TASK TO COMPLETE. Please retype, character for character, the portion of the entries below that runs from the line containing "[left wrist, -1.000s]" to the last line.

DATASET ENTRIES.
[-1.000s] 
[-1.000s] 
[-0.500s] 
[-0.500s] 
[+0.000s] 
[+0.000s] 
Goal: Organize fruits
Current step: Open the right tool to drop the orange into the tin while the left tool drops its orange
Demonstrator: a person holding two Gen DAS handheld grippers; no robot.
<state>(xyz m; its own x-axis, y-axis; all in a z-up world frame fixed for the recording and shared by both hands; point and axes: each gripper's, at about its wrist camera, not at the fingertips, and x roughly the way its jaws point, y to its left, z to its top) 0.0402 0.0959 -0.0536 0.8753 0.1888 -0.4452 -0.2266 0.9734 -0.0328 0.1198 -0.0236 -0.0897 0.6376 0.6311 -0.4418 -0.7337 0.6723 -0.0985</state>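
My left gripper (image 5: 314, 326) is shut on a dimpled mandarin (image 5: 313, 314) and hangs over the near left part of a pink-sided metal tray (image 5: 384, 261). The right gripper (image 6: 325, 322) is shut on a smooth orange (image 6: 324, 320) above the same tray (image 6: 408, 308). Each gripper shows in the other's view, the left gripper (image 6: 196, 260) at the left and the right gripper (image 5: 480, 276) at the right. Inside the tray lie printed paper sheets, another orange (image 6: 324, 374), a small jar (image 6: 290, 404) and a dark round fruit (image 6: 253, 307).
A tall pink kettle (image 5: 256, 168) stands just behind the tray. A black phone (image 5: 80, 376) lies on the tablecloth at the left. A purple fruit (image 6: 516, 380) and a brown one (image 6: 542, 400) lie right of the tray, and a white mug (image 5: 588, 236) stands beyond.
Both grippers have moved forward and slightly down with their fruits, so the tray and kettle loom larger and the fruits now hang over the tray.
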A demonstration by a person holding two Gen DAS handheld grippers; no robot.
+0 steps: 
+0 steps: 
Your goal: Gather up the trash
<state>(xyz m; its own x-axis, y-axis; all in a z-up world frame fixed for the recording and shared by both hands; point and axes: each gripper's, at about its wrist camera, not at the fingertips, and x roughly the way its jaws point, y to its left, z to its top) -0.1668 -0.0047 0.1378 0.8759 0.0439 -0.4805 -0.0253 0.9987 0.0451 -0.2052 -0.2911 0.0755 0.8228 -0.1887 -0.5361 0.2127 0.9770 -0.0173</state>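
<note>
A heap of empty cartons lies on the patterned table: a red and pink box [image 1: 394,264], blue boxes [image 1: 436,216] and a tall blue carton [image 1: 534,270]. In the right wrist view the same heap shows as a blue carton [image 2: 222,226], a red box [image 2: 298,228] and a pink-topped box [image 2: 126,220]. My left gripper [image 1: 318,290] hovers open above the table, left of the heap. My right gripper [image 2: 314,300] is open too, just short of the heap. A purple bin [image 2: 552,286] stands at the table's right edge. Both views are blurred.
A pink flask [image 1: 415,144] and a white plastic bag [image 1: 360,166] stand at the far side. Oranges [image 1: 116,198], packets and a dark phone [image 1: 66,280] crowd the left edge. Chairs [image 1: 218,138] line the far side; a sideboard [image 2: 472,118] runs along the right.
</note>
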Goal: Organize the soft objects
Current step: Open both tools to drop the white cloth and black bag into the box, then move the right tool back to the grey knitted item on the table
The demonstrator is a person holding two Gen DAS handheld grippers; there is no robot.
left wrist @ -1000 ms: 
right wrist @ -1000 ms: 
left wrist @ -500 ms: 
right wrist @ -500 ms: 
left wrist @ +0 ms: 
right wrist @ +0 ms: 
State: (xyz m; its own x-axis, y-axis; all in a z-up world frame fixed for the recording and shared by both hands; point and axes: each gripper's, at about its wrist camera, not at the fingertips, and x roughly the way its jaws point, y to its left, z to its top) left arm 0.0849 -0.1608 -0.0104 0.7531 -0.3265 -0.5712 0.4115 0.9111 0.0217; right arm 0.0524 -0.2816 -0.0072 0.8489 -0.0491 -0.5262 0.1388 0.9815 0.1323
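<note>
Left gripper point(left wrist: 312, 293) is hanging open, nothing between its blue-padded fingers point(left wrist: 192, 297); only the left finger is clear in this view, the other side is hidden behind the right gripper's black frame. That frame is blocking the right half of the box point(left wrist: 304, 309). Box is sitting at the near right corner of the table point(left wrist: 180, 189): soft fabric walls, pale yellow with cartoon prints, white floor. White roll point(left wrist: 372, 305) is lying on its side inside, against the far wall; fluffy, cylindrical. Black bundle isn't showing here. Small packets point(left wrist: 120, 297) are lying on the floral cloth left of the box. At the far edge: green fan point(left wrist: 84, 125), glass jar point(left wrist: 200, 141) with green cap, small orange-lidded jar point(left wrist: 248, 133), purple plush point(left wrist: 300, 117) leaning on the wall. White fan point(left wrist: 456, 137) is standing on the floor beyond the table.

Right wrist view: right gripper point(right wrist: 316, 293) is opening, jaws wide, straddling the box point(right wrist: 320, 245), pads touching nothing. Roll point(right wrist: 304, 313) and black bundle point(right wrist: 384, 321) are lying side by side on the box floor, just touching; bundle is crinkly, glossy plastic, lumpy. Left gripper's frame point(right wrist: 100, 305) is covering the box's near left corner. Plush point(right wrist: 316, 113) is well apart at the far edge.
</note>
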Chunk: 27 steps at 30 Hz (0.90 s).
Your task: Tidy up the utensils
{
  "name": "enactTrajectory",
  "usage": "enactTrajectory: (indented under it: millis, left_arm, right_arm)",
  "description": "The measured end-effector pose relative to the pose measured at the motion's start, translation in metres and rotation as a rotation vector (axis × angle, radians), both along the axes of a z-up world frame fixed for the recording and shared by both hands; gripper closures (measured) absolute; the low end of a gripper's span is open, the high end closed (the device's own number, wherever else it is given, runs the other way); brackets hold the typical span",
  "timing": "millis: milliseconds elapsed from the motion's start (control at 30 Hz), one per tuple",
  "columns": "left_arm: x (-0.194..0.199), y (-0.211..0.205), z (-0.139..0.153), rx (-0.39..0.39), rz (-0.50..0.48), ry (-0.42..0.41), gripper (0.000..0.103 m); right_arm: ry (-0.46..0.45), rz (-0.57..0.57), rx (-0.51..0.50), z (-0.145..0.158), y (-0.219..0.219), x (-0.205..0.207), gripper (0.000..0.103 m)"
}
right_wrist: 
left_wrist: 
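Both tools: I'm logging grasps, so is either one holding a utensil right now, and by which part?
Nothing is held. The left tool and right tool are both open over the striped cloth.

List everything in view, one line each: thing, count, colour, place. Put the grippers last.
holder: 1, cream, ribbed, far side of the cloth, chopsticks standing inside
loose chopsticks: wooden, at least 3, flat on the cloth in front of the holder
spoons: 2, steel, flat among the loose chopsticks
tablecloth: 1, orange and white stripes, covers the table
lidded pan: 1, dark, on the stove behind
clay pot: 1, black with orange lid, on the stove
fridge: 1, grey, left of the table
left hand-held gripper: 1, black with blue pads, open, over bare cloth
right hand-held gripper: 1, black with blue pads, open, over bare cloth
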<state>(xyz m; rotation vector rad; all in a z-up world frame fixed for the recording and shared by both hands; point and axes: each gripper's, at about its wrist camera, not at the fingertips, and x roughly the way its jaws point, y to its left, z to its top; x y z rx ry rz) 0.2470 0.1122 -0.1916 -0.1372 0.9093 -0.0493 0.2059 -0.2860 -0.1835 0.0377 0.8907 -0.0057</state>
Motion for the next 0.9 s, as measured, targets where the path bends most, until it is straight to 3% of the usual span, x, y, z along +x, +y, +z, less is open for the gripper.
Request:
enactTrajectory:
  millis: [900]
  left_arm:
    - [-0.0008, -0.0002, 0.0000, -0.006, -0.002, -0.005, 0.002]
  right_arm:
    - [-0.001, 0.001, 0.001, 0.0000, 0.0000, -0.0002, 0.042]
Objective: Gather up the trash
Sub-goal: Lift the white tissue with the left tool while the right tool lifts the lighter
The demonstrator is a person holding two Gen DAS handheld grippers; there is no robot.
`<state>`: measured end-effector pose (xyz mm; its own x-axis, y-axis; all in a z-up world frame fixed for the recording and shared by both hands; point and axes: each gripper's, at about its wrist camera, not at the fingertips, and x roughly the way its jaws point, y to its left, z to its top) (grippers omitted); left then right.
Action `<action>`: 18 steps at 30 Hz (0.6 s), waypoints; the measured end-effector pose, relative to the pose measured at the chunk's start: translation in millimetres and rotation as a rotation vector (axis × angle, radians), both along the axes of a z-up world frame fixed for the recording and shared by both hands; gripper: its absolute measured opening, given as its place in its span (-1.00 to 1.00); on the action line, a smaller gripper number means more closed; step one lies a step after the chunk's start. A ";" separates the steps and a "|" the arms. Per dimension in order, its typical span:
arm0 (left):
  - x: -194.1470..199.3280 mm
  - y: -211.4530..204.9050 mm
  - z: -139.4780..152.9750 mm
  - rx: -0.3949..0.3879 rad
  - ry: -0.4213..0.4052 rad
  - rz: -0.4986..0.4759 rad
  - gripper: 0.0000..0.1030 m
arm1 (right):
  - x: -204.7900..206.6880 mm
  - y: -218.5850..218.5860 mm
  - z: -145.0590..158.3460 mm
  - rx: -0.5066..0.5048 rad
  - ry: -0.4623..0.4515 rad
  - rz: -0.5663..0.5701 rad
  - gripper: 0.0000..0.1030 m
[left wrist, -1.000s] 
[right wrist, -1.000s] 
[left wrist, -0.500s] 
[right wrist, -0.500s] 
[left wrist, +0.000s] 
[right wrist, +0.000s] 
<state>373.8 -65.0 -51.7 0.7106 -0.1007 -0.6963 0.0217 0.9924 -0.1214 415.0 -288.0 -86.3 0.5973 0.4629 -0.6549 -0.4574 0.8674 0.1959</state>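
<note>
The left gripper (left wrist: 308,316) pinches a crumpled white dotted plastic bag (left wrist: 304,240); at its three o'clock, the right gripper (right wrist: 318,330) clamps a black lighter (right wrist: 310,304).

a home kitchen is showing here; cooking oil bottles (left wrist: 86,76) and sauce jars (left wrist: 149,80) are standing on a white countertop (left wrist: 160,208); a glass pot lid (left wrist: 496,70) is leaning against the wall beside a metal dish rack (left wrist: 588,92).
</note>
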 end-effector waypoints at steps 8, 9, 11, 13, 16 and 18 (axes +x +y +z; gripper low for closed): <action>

SOLUTION BELOW.
[left wrist, -1.000s] 
[right wrist, -1.000s] 
[left wrist, -0.500s] 
[right wrist, -0.500s] 
[left wrist, +0.000s] 
[right wrist, +0.000s] 
<state>373.8 -65.0 -51.7 0.7106 -0.1007 -0.6963 0.0217 0.9924 -0.1214 415.0 -288.0 -86.3 0.5973 0.4629 -0.6549 -0.4574 0.8674 0.1959</state>
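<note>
The left gripper (left wrist: 308,316) pinches a crumpled white dotted plastic bag (left wrist: 304,240); at its three o'clock, the right gripper (right wrist: 318,330) clamps a black lighter (right wrist: 310,304).

a home kitchen is showing here; cooking oil bottles (left wrist: 86,76) and sauce jars (left wrist: 149,80) are standing on a white countertop (left wrist: 160,208); a glass pot lid (left wrist: 496,70) is leaning against the wall beside a metal dish rack (left wrist: 588,92).
</note>
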 end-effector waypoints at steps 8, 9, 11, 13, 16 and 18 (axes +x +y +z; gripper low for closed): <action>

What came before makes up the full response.